Just how versatile are domains?

Abstract

Background: Creating new protein domain arrangements is a frequent mechanism of evolutionary innovation. While some domains always form the same combinations, others form many different arrangements. This ability, which is often referred to as versatility or promiscuity of domains, its a random evolutionary model in which a domain's promiscuity is based on its relative frequency of domains.

Results: We show that there is a clear relationship across genomes between the promiscuity of a given domain and its frequency. However, the strength of this relationship differs for different domains. We thus redefine domain promiscuity by defining a new index, DV I ("domain versatility index"), which eliminates the effect of domain frequency. We explore links between a domain's versatility, when unlinked from abundance, and its biological properties.

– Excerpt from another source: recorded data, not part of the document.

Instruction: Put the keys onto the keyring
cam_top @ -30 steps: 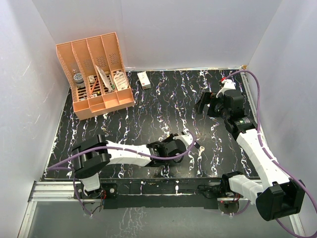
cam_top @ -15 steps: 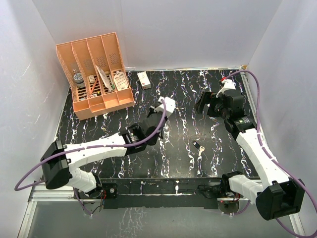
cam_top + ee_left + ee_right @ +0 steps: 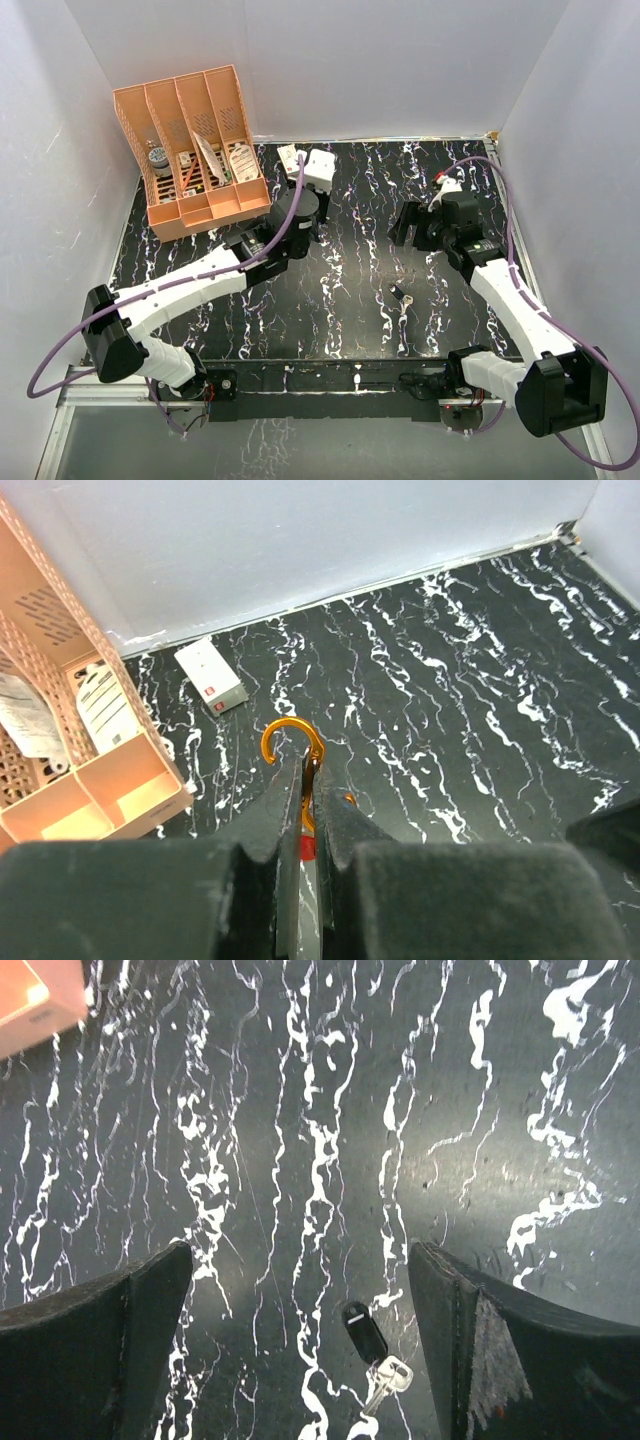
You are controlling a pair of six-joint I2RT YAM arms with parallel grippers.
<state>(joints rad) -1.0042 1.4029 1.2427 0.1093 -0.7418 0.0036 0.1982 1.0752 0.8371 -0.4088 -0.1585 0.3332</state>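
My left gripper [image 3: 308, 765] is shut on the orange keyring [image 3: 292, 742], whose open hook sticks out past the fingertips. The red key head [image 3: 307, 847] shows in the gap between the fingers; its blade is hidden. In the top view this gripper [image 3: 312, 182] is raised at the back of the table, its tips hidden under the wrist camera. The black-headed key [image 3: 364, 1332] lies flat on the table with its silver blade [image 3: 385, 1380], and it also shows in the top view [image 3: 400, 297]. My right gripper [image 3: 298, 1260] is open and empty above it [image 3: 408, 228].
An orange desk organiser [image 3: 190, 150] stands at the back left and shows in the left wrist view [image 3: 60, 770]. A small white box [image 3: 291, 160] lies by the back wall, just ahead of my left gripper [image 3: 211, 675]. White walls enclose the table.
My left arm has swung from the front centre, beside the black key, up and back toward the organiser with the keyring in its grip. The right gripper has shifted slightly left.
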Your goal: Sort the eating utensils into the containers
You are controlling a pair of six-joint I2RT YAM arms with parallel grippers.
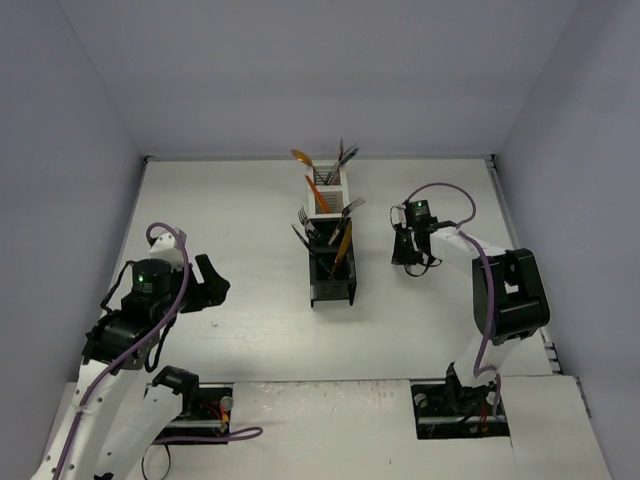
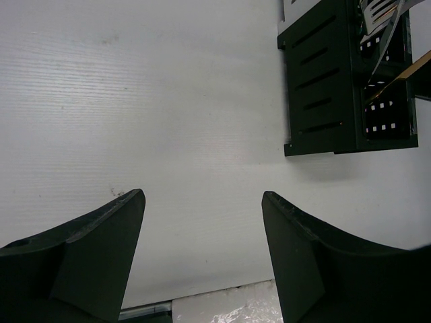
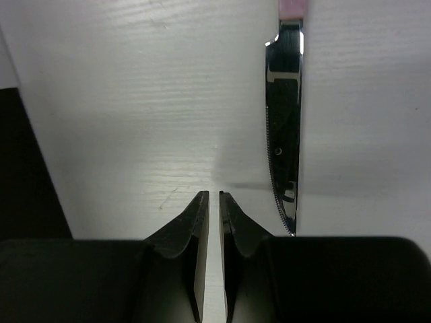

Conclusion: Our results indicate that domains occurring as single domain proteins and domains appearing frequently at protein termini have a higher DV I. This is consistent with previous observations that the evolution of domain re-arrangements is primarily driven by fusion of pre-existing arrangements and single domains as well as loss of domains at protein termini. Furthermore, we studied the link between domain age, defined as the first appearance of a domain in the species tree, and the DV I. Contrary to previous studies based on domain promiscuity, it seems as if the DV I is age independent. Finally, we find that contrary to previously reported findings, versatility is lower in Eukaryotes. In summary, our measure of domain versatility indicates that a random attachment process is sufficient to explain the observed distribution of domain arrangements and that several views on domain promiscuity need to be revised.

Figure 1

Comparing different measures of domain promiscuity. Comparison of the different measures of versatility showing that they are correlated with the number of occurrences of a domain. Data were obtained from Pfam (for details refer to methods). Each point represents a different domain. Left, correlation with the number of occurrences of a domain. Right, correlation with the number of immediate neighbours. N – number of occurrences, NCO – co-occurrences, NN – number of direct neighbours, NTRP – number of triplets. Spearman rank correlation coefficients between the different measures are given in the respective panels.

Figure 2

The relationship between N and NN for selected examples. A) Correlation between the number of occurrences (N) and number of neighbours (NN) for the methyltransferase domain (PF08241) and the Sushi domain (PF00084) (corrected for repeats, see Methods, DVI calculation). Each data point corresponds to the number of occurrences and the number of neighbours that a domain has in one genome. B) Correlation between the number of occurrences (N) and number of neighbours (NN) for selected domains. Each data point the corresponds to the number of occurrences and the number of neighbours that a domain has in one genome. Domain ID, description and DV I are given in the left upper corner of the respective graph. For a definition of DV I, see section "The domain versatility index".

Figure 3

Examplary calculation of the DVI. Exemplary calculation of the DV I. Sets of proteins belonging to two distinct genomes are indicated as strings of domains represented by boxes in the top left. The occurrence of two exemplary domains, A and B, is displayed in the table, along with two measures of domain promiscuity. N denotes the total occurrence, NN the total number of direct neighbours and NCO the total number of co-occurrences for a given domain in its respective genome. Grey shaded fields within the NN and NCO fields indicate the specific domains that yield the respective values. In essence, the DV I represents the strength of the relationship between N and NN, indicated by the graph to the right. Each line represents a domain as indicated by associated boxes. The slope for the two domains, A and B, signifies the DV I. The desired unlinking of the versatility measurement from the total occurrence is clearly illustrated; despite the overall lower occurrence of domain B, it tends to form new combinations more readily indicated by the steeper slope in the relationship between N and NN.

Figure 4

The relationship between the DVI, domain position and domain age. Left: Domain age and the DV I. OLD – domains that are common to all three main branches of life (Bacteria, Archea, Eukaryota); MID – domains that are present in all taxons of one of these branches (e.g. domains that can be found only in Bacteria, but not in Archea or Eukaryota); NEW – domains that are present only in one subgroup of one of these branches (e.g. domains that occur only in vertebrates). Right: DV I and position of the domain within the protein. NTERM – N-terminal domains; NTERM1 – next-to N-terminal domains in proteins with four domains or more; CTERM – C-terminal domains; CTERM1 – next-to N-terminal domains in proteins with four domains or more; MID – all remaining (non-terminal) domains; SINGLE – domains in single-domain proteins. On the y axis, domain versatility index (DV I). Bold line denotes the median; boxes denote the firstand second quartiles; whiskers show the minimum and maximum values not including outliers.